Just careful, the mainstream Classics are not the 'AAA top' at L&M for $3299, what's a regular classic now, (OK, I'll go look) $2549. It never struck me until now, a $750 premium? Yikes, not that I was interested.


----------



## Diablo (Dec 20, 2007)

guitarman2 said:


> Usually people who can't get credit any where else are the ones that take advantage of in house financing. And that comes with a cost. I remember when I was a young musician touring on the road and had no credit. I was happy to buy my gear through L&M. With all my alternative low interest credit I have no need for L&M financing. If there is something I want to buy it takes me about 2 to 3 months to top up my gear fund by about 5k. So anything I need I can get with Zero interest.
> So I don't know why all the complaining of their high interest. You'd only take advantage of it, if it was the only way and its something you had to have.

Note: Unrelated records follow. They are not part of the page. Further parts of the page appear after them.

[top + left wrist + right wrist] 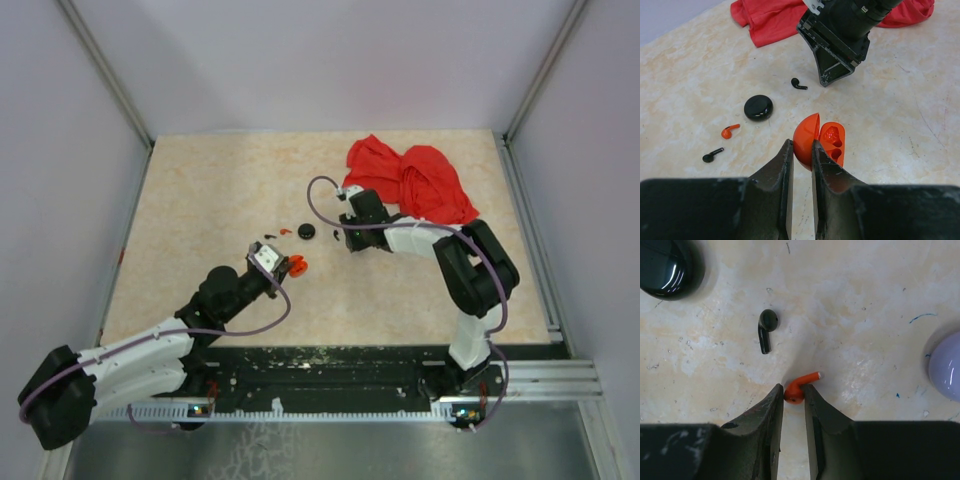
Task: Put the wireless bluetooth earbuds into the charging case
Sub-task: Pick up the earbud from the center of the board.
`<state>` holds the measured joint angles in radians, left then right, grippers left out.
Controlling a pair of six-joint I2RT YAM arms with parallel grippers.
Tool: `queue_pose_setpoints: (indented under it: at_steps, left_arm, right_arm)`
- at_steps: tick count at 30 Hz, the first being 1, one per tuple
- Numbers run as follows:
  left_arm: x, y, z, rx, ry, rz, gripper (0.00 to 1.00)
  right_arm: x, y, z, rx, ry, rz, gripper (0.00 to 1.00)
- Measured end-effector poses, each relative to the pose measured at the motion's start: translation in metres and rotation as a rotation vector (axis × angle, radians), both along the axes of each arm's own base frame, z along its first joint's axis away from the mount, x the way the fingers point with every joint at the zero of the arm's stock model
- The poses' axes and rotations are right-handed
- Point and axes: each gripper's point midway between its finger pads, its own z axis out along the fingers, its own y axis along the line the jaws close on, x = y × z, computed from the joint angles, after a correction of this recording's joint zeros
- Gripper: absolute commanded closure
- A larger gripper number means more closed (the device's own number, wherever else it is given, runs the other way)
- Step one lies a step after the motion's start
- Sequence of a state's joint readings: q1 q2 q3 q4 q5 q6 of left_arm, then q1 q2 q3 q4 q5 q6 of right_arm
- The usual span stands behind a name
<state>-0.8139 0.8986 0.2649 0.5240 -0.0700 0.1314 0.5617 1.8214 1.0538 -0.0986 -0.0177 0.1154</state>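
Clamping a glossy orange plastic clamshell case [807, 131] in the left pincer [801, 147], hinged open, two moulded hollows bare. Over at the right pincer [792, 388]: squeezed onto the rounded head of a small orange stemmed earbud [807, 378], down on the mottled beige stone-look desk [890, 115]. Just ahead, a shiny black stemmed earbud [766, 329], then a smooth round black puck [758, 107]. Near that puck, a second orange earbud [730, 131] and a second black earbud [712, 156]. Crumpled red cloth [410, 180] behind.

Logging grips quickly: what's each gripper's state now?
Left gripper: closed on the open orange plastic clamshell case.
Right gripper: closed on a small orange earbud.
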Motion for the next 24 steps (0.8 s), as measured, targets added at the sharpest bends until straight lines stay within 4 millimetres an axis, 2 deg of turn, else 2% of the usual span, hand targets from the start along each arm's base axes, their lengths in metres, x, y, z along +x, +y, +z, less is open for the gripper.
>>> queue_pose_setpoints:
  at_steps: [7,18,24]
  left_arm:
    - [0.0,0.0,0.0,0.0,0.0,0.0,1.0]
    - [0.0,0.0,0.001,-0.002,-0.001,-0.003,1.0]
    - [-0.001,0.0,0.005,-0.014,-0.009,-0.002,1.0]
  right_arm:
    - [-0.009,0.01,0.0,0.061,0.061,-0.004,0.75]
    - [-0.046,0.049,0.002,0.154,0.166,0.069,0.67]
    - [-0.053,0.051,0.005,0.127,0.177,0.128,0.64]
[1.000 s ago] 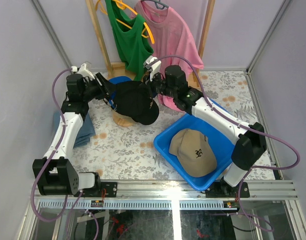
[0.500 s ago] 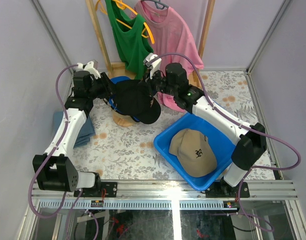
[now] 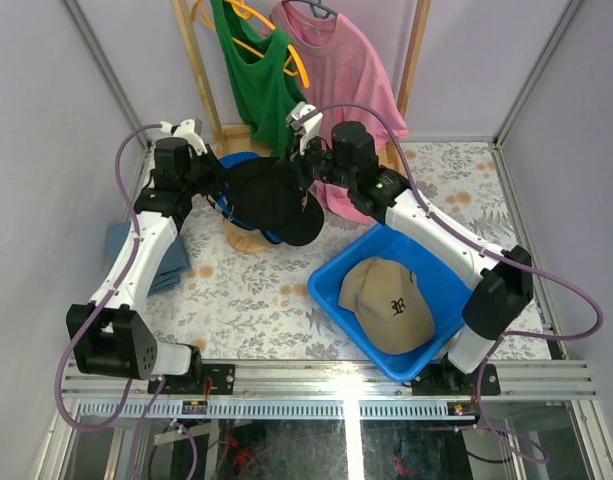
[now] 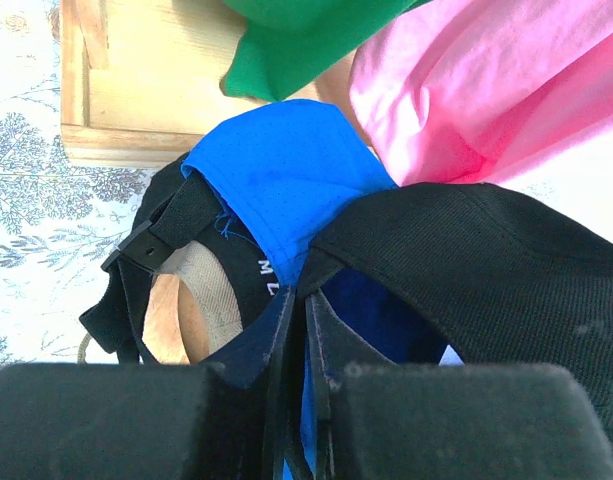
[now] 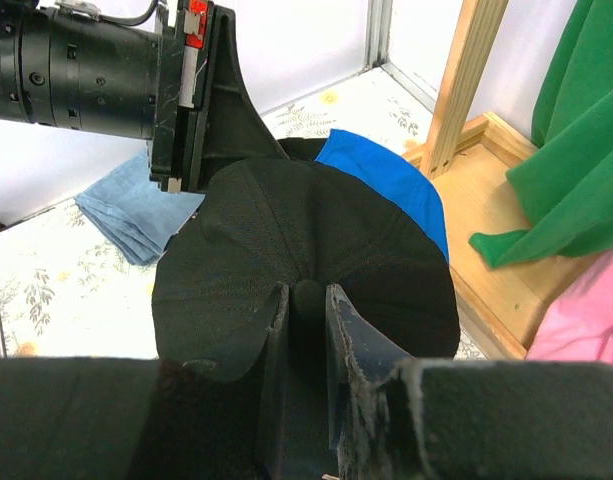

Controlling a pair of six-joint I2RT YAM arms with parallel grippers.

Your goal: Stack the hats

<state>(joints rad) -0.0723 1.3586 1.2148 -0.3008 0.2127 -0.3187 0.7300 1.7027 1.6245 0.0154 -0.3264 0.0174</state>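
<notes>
Stacking step: at upper centre we hold the black cap [image 3: 271, 205] over the blue cap [image 4: 286, 170], left gripper [image 4: 304, 330] pinching its rear edge, right gripper [image 5: 306, 295] clamped on its crown. Next, we judge: lower, seat, release. The tan cap [image 3: 386, 300] lies in the bin [image 3: 326, 285], lower right.

I'm swinging the left arm's wrist rearward and inward, its left gripper [image 3: 220, 191] clamped on the black cap [image 3: 271, 198]. The cap is creeping slightly backward, pinched too by the right gripper [image 3: 302, 183].
</notes>
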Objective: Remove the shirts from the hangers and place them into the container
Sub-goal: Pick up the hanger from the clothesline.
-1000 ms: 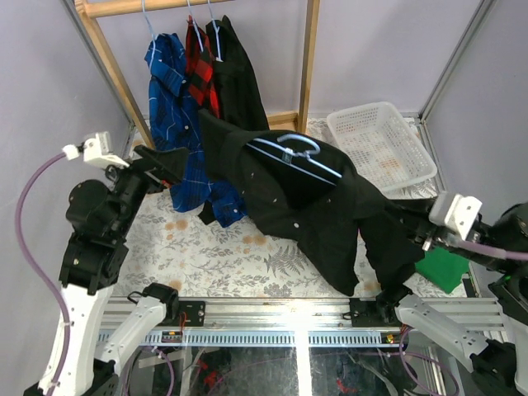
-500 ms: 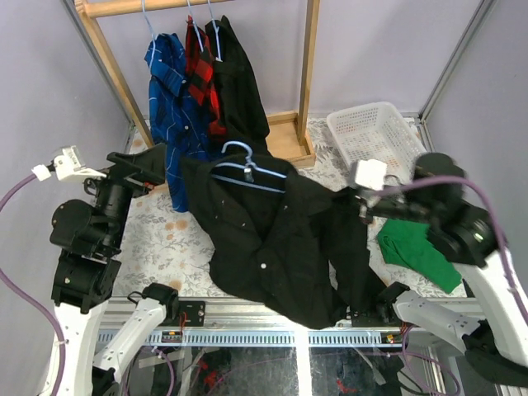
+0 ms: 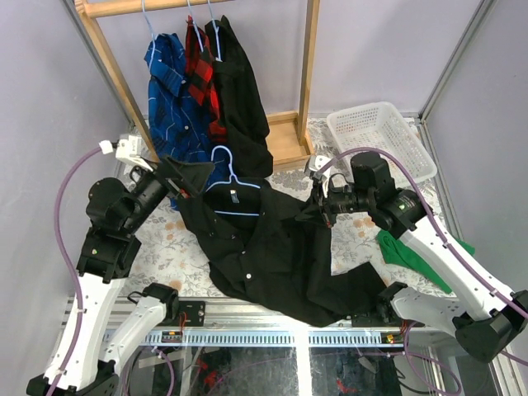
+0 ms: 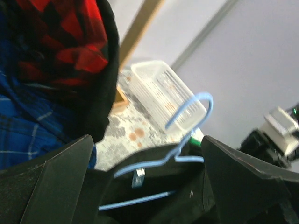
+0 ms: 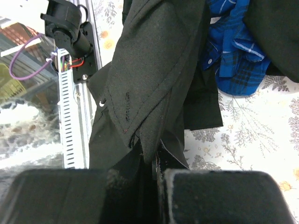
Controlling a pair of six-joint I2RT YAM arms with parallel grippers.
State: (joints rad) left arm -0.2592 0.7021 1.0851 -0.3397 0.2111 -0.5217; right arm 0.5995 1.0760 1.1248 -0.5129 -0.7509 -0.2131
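Nearest you, one soft black shirt (image 3: 280, 256) now lies slumped on the floral table (image 3: 177, 247), no longer stretched between the arms as it was a second ago. Your right tool (image 3: 318, 208) stays clamped on its cloth, and your left tool (image 3: 186, 175) stands wide apart beside its one thin light-blue wire hanger (image 3: 235, 177). Behind, three more hang from the wooden rack (image 3: 309, 74): a blue plaid shirt (image 3: 169, 107), a red-and-black plaid shirt (image 3: 200, 70) and a second black shirt (image 3: 241, 91), with one white lattice basket (image 3: 379, 140) at far right.

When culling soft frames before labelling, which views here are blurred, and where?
Left wrist: soft throughout, hanger and basket smeared. Right wrist: the right gripper at the bottom is out of focus, the black shirt it pinches is sharper, left edge washed out. Top external: sharp, evenly lit.
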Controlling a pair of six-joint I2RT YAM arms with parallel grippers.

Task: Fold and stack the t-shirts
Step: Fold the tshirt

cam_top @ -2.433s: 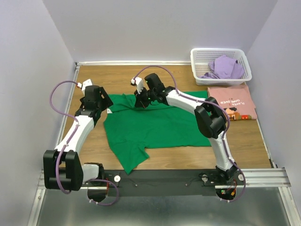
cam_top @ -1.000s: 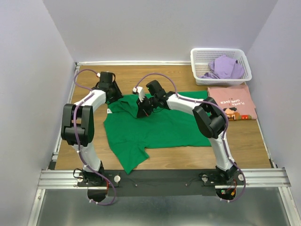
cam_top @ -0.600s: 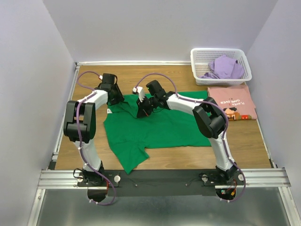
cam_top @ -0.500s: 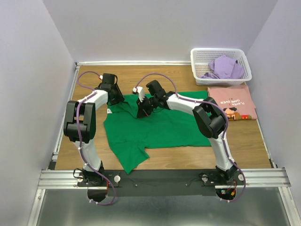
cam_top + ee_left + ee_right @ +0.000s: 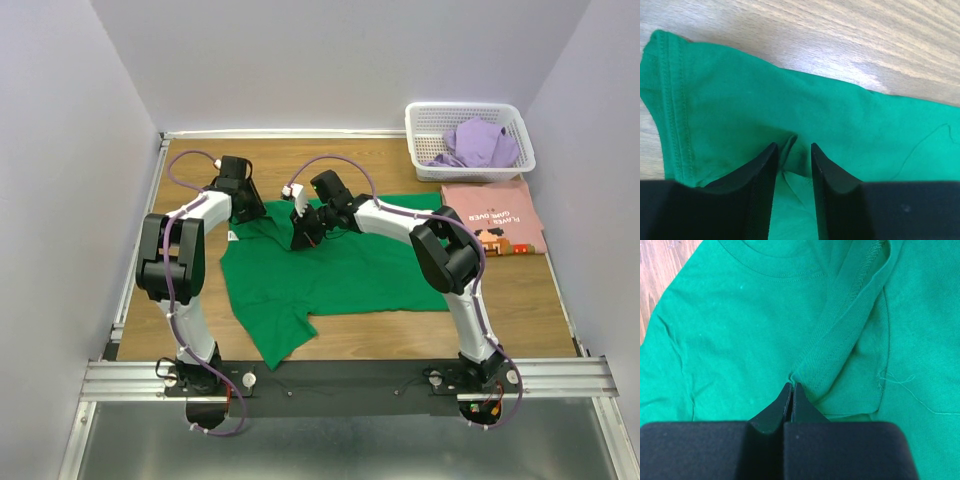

thats literally the definition of loan sharking....charging exorbitant rates to desperate people.


----------



## 2manyGuitars (Jul 6, 2009)

Thunderboy1975 said:


> Yes!! Your right!!
> Its Yorkville month you can finance a Gibson for 0% for 12 months!! 😀 🙌🏽


Yeah, I was thinking back to my LP Classic and I was 100% sure it was near the end of the year, so not Gibson month. Yorkville month makes sense.

I wanted one of those Pelham Blue P90 Les Paul Classics as soon as I saw them. I had enough cash to buy it outright but since they had 12 month 0%, I figured why not keep some money in my account instead of theirs.
I put about half down, leaving a balance of exactly $1200. Paid $100 a month for the next year, leaving the money there, just in case.


----------



## guitarman2 (Aug 25, 2006)

Diablo said:


> thats literally the definition of loan sharking....charging exorbitant rates to desperate people.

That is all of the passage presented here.